I have been thinking about the plugin development process for jquery. As it is today we have a wide variety of plugins and some of them are officially supported. The problem as I see it today are the following:

- Version management, some plugins that are official do not change in the same speed as the jquery core, leaving end-users to either not upgrade the core or make their own changes to offical plugins. This is not optimal. I believe that in order to become an official plugin, the author(s) of the plugin has to verify what plugin versions works with what core versions. If this is not possible, we must create a way to identify how to work with plugins and version without forcing the end-user to manually hack the core of jquery or the plugins. Maybe we should look at PEAR or other libraries and see how they handle version management for plugins.

- Offical plugins becomes official by word-of-mouth today, that is the only way as it is now.
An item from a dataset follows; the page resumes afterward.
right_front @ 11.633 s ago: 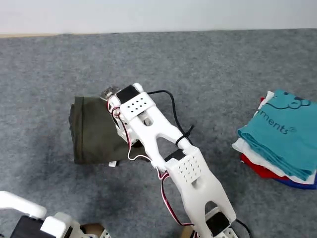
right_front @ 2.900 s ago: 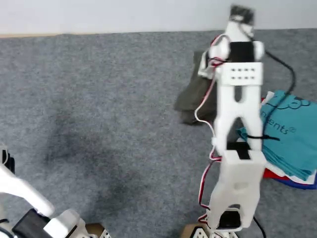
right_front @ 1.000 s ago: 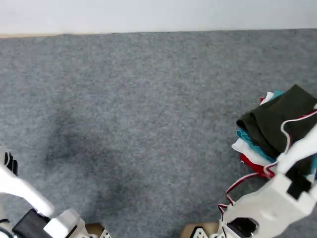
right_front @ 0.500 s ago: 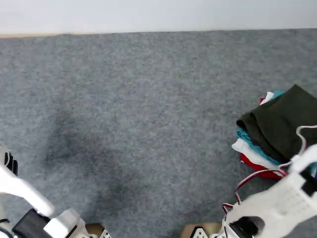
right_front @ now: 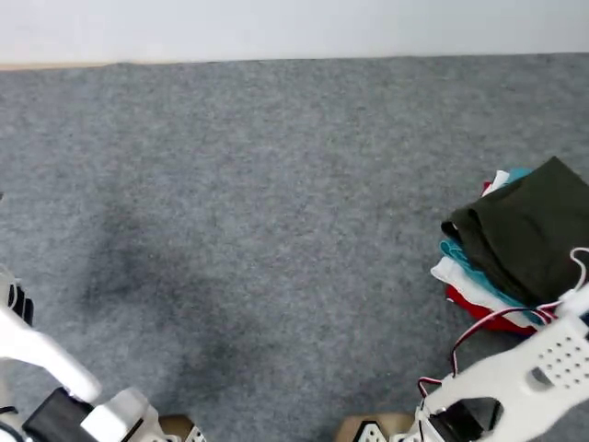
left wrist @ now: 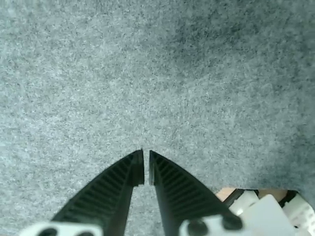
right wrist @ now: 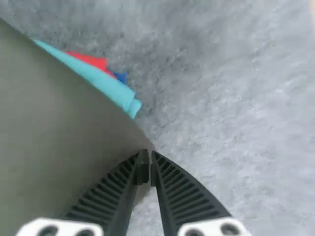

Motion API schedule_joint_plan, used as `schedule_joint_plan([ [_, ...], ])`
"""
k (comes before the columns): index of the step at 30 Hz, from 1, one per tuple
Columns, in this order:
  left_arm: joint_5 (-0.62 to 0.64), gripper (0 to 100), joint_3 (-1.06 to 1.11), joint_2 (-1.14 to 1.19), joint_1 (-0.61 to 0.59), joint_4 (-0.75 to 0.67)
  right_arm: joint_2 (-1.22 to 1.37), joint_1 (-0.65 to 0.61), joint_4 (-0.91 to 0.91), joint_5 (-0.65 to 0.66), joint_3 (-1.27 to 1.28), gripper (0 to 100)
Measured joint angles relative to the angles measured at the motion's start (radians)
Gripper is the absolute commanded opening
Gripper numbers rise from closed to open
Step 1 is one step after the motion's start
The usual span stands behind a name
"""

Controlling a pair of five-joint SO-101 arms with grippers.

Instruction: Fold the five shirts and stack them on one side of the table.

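Right arm (right_front: 543, 364) now nearer 5 o'clock; soft, folded dark-olive cloth shirt (right_front: 525, 239) tops shirt stack (right_front: 457, 273) (3 o'clock); right gripper (right wrist: 146, 167) and left gripper (left wrist: 146, 169) closed, empty.

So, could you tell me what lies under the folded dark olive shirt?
Beneath the dark olive shirt, edges of a teal shirt, a white shirt, a red shirt and some blue fabric show; the rest is covered.

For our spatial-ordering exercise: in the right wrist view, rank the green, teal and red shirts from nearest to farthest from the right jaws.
1. Green shirt, on top of the others.
2. Teal shirt, its edge showing beneath the green.
3. Red shirt, beyond the teal edge.
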Motion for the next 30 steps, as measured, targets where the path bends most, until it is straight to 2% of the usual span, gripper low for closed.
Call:
schedule_joint_plan([
  [6,0.000,3,0.000,0.000,0.000,0.000,-0.152,-0.118,0.278,0.002,-0.061,1.0],
  [8,0.000,3,0.000,0.000,0.000,0.000,-0.178,-0.138,0.295,-0.015,-0.023,1.0],
  [12,-0.026,3,0.000,0.000,0.000,0.000,-0.244,-0.152,0.298,-0.080,0.140,1.0],
  [17,-0.046,3,0.000,0.000,0.000,0.000,-0.265,-0.301,0.282,-0.183,0.465,1.0],
  [22,-0.046,3,0.000,0.000,0.000,0.000,-0.270,-0.473,0.080,-0.229,0.766,1.0],
  [25,-0.057,3,0.000,0.000,0.000,0.000,-0.298,-0.508,0.046,-0.258,0.810,1.0],
  [30,-0.094,3,0.000,0.000,0.000,0.000,-0.399,-0.494,0.144,-0.265,0.758,1.0],
])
Maybe offical plugins also should be able to become official by adding requirement specifications for future plugins to the jquery plugin library and letting development-teams take on these requirements. This way we could maximise the quality of the official plugins by letting people good at implementing implement
them and letting people interesting in focusing on how to make jquery a more powerful and usable platform focus on that work. Of course a lot of people do both, but I think there are a lot of really good jquery-developers just waiting to implement a really good requirement for an official plugin (John mentioned a charting plugin in a earlier
posting).

- Coding conventions. I believe that in order to make a plugin
official it has to follow strict coding conventions, otherwise it is difficult for people to take on development whenever the orginal author feels he/she do not have the time or focus for keeping the work up.

This is just my thoughts and I am sure that John and the rest of the core team has big ideas in this area, I just hope to create a bigger discussion about how to work with official plugins and how to handle requests for plugins, which I think is an important step in order to make jquery more stable, user-friendly and the de-facto choice for javascript-libraries.